**To do**
Beginning with the line that contains "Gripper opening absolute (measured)" in the material below, print each line exactly until the line that contains "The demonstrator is" has been printed, then stop.
=== Begin Enclosure ===
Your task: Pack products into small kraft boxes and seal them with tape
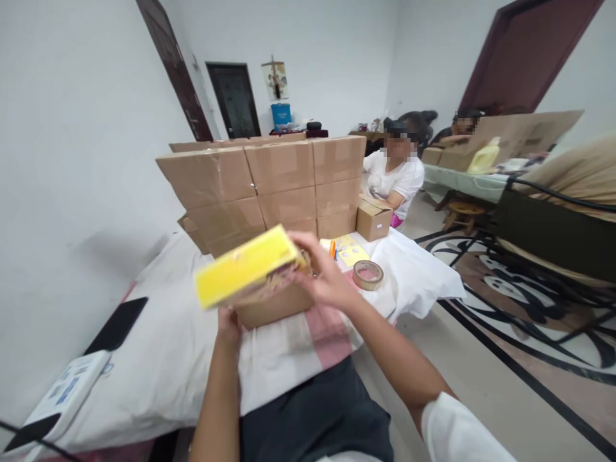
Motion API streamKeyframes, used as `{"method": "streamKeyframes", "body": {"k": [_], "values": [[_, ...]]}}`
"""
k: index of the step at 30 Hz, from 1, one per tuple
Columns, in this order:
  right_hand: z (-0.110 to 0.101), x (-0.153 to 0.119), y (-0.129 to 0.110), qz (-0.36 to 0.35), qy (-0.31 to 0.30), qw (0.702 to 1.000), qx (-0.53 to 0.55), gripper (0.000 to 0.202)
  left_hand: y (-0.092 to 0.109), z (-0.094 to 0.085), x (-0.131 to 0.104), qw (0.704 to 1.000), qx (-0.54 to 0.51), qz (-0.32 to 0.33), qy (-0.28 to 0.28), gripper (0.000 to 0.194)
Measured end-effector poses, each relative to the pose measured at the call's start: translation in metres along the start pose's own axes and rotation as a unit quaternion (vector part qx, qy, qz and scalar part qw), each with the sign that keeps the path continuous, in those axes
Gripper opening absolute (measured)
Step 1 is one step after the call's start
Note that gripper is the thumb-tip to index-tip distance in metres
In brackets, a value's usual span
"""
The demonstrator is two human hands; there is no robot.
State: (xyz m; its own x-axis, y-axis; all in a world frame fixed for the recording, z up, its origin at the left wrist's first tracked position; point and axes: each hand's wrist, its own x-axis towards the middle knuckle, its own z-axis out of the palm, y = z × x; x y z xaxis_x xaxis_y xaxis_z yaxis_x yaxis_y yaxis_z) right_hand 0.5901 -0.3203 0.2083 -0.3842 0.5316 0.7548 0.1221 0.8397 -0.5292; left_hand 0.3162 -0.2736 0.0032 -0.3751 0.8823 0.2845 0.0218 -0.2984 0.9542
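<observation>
My right hand [323,274] grips the far end of a flat yellow package [243,270], holding it tilted over a small open cardboard box [276,306]. Against the near side of that box rests my left hand [227,324], partly hidden beneath the yellow package. The box stands on a white cloth [187,346] that covers the low surface in front of me. A roll of brown tape [368,274] lies on the cloth just right of my right hand, and yellow sheets [350,251] lie behind it.
Sealed cardboard boxes [269,186] are stacked in a wall behind the work spot. A person in a white shirt [395,179] sits beyond a small box [373,219]. A black phone [116,324] lies at the left. Black cables [529,282] cross the patterned floor at right.
</observation>
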Motion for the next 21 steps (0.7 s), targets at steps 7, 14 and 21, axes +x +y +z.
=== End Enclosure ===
**The answer**
Gripper opening absolute (measured)
Step 1 is one step after the call's start
Note that gripper is the thumb-tip to index-tip distance in metres
In brackets, a value's usual span
"""
The demonstrator is two human hands; there is no robot.

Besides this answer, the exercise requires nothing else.